→ What to work on
Report every line of the listing below in which the string "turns" occurs.

→ Information supplied
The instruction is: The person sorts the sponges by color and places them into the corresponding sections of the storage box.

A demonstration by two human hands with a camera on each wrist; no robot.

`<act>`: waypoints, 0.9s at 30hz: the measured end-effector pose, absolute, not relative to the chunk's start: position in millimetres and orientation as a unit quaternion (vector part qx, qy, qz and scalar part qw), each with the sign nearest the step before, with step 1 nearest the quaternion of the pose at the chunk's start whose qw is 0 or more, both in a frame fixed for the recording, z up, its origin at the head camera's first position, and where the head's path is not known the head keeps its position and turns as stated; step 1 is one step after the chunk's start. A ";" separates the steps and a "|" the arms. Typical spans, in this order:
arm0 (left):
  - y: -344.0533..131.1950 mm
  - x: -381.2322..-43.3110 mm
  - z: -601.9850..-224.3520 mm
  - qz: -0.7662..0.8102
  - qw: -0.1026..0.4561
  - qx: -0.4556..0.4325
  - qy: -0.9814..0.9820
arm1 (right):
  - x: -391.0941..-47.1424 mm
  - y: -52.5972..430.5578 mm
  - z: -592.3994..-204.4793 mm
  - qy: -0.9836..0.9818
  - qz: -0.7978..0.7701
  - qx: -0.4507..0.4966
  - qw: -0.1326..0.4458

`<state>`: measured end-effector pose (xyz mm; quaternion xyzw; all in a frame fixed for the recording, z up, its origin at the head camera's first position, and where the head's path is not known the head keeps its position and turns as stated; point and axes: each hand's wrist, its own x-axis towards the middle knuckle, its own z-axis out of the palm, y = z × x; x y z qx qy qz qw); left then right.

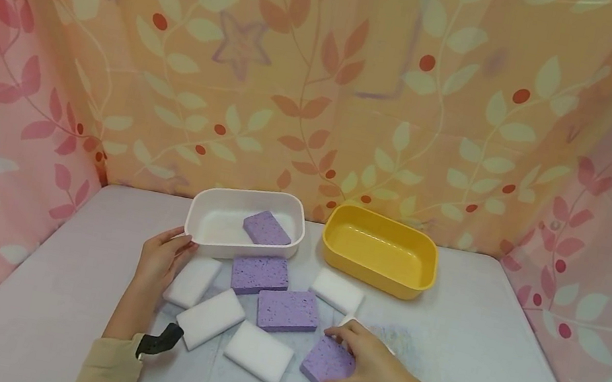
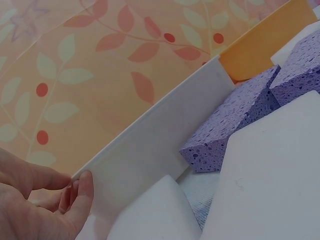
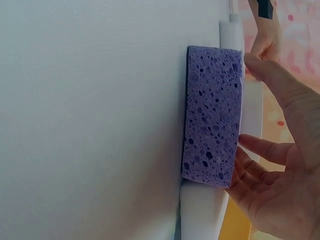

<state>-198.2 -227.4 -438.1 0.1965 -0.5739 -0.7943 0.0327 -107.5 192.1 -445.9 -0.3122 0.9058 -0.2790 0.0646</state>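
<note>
My left hand (image 1: 164, 258) pinches the front left rim of a white plastic tub (image 1: 193, 241), thumb and fingers meeting on its wall in the left wrist view. Inside that tub lies a purple sponge (image 1: 265, 228). At the front right, my right hand (image 1: 373, 367) grips another purple sponge (image 1: 326, 362) between thumb and fingers, low at the table. Two more purple sponges (image 1: 260, 274) (image 1: 287, 311) lie in front of the tub. Several white sponges (image 1: 259, 353) lie around them; one is partly hidden behind my right hand.
A yellow plastic tub (image 1: 378, 272) stands to the right of the white one, nothing inside it. Patterned cloth (image 1: 313, 83) hangs behind and at both sides of the white table (image 1: 478, 330). A black strap (image 1: 159, 339) sits at my left wrist.
</note>
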 end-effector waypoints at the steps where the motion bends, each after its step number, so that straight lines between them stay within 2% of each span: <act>1: -227.5 -198.3 -438.2 -0.794 0.032 0.196 -0.574 | -106.7 191.8 -447.1 0.907 -0.272 -0.314 0.061; 11: -228.1 -199.5 -439.5 -0.799 0.037 0.192 -0.569 | -101.3 187.5 -445.9 0.918 -0.242 -0.311 0.050; 27: -230.2 -199.4 -440.9 -0.803 0.033 0.183 -0.566 | -102.7 187.3 -416.8 0.909 -0.283 -0.292 0.086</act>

→ Reply
`<act>`: waypoints, 0.9s at 30hz: the measured end-effector pose, absolute, not relative to the chunk's start: position in millimetres and orientation as a unit quaternion (vector part qx, qy, qz and scalar part qw), each with the sign nearest the step before, with step 1 nearest the quaternion of the pose at the chunk's start whose qw is 0 or more, both in a frame fixed for the recording, z up, its origin at the head camera's first position, and where the head's path is not known the head keeps its position and turns as stated; step 1 is one step after the chunk's start. A ";" separates the steps and a "|" the arms. Typical spans, in this order:
`<state>`: measured end-effector pose (xyz mm; quaternion xyzw; all in a frame fixed for the recording, z up, its origin at the head camera's first position, and where the head's path is not known the head keeps its position and turns as stated; point and axes: each hand's wrist, its own x-axis towards the middle knuckle, its own z-axis out of the palm, y = z × x; x y z qx qy qz qw); left then right.

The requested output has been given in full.